Fidel Fernando: ‘Quem sou eu, segundo os meus alunos?


às 12: AM.
Durante muito tempo, no processo de ensino e aprendizagem, entendi que a função de um professor era sobretudo ensinar, avaliar e classificar os alunos. No entanto, com o passar dos anos e a experiência em salas de aula, compreendi que também é necessário inverter esse processo: permitir que os alunos nos avaliem, nos observem e, com isso, nos devolvam uma imagem de quem somos enquanto docentes e enquanto pessoas.
Ao fazê-lo, deparei-me com percepções curiosas, outras constrangedoras e algumas que, de forma inesperada, revelaram aspectos fundamentais da minha prática pedagógica. A avaliação feita pelos alunos, sem filtros, revelou-se um instrumento poderoso de reflexão e autoaperfeiçoamento profissional.
A proposta era simples: disponibilizei quinze minutos no último dia de aulas do ano lectivo 2024/2025 para que os alunos escrevessem anonimamente o que pensavam sobre mim e sobre a minha actuação como professor. A princípio, confesso, esperava comentários sobre a metodologia, o domínio do conteúdo ou a interação pedagógica.
Contudo, surpreendi-me ao descobrir que os alunos também reparam em detalhes como a minha forma de vestir: “camisa branca, calças pretas e ténis brancos”, e até características físicas: “professor tem cabeça pequena”, “é baixinho”. Ri-me, claro, mas reflecti: o professor é mais do que a sua função. Ele é presença, figura, símbolo. A forma como nos apresentamos diz algo à turma, ainda que de forma indirecta.

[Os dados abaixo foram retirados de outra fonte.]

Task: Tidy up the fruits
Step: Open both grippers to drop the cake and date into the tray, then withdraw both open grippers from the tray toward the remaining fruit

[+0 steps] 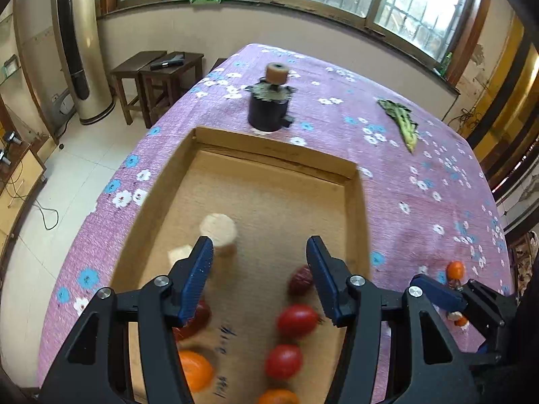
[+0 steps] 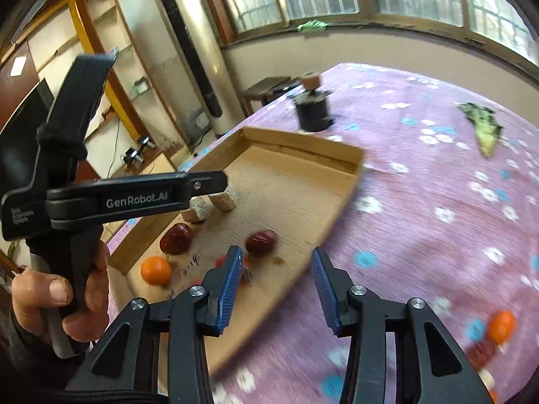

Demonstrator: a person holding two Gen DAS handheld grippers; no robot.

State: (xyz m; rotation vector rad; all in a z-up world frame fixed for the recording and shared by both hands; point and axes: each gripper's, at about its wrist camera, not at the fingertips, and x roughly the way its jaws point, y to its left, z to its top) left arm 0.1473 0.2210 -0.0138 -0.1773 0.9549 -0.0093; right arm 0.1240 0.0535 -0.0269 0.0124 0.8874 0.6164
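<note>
Below, shallow cardboard tray (image 1: 353, 208), glossy round fruits (image 1: 297, 320), both ribbed tongs (image 1: 259, 282) (image 2: 276, 289) spread empty

My left finger (image 1: 197, 279) hides part of a red fruit (image 1: 198, 316); the bottom edge cuts off one orange (image 1: 278, 397); near-right fruit (image 2: 501, 326) on the cloth is blurred beyond naming.

A purple floral tablecloth (image 1: 421, 155) covers the table. On it stand a dark pot (image 1: 268, 109) topped with a cork-like cylinder and, well apart, a green leafy vegetable (image 1: 401, 123). Two wooden stools (image 1: 153, 77) and a tall gold air conditioner (image 1: 82, 43) stand beyond.
</note>
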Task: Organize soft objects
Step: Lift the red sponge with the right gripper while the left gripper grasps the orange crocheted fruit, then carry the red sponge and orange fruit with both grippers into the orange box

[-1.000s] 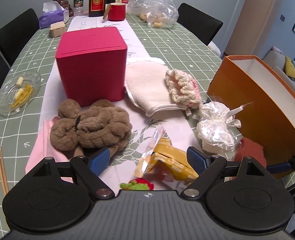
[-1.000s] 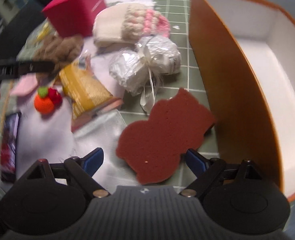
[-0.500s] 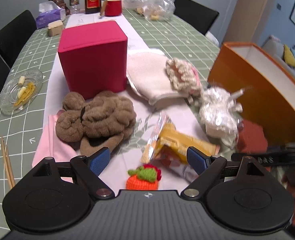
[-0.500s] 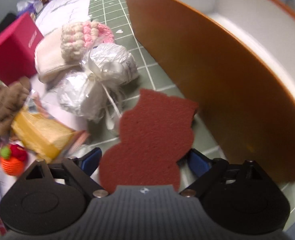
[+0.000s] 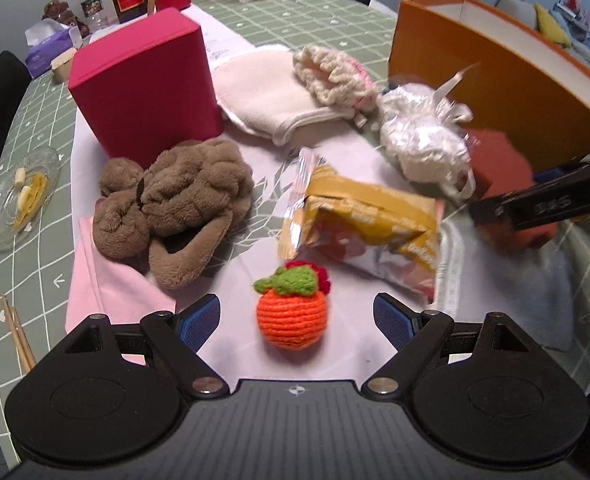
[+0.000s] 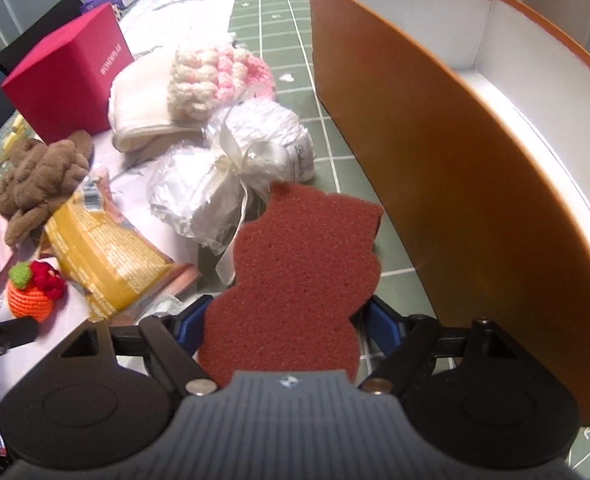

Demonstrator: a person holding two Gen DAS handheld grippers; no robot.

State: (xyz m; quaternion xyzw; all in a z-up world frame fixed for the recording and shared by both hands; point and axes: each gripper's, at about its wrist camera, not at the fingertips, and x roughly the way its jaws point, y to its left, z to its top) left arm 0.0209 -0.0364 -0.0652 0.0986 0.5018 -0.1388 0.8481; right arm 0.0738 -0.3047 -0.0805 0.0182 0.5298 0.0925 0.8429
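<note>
A red-brown sponge point(image 6: 303, 272), cut like a bear, lies beside the orange box point(image 6: 415, 168). My right gripper point(image 6: 287, 320) straddles its near end; the jaws are closing and both blue pads touch its edges. In the left wrist view that gripper shows as a black bar point(image 5: 543, 204) over the sponge point(image 5: 499, 160). My left gripper point(image 5: 297, 314) is open, and the orange crochet fruit point(image 5: 291, 320) sits between its fingers untouched. A brown plush toy point(image 5: 171, 204), a cream mitt point(image 5: 267, 92), a cream-and-pink crochet piece point(image 5: 331, 72) and a wrapped white bundle point(image 5: 423, 140) lie on the table.
A red cube box point(image 5: 143, 80) stands behind the plush. A yellow snack packet point(image 5: 367, 220) lies mid-table, a pink cloth point(image 5: 107, 288) at the left. A glass dish point(image 5: 19, 196) and chopsticks point(image 5: 15, 332) sit near the left edge. Bottles and a bag stand at the far end.
My right gripper slid over the sponge and narrowed until its pads met the edges. My left gripper dropped toward the crochet fruit, which now sits between its open fingers.
</note>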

Mais significativo para mim, contudo, foram os comentários sobre o modo como conduzo as aulas. Li, com alegria, observações como: “realiza dinâmicas connosco na sala de aula, dinâmicas bem melhores do que ter aulas fora ou jogar mata-piolho no pátio”. Estas palavras mostraram-me que, para além da imagem, o que realmente se destaca para os alunos é a qualidade da interação e o envolvimento que se cria em sala. É nesse espaço, e com essas práticas, que o ensino se torna memorável. Mas nem só de elogios se faz uma boa auscultação escrita.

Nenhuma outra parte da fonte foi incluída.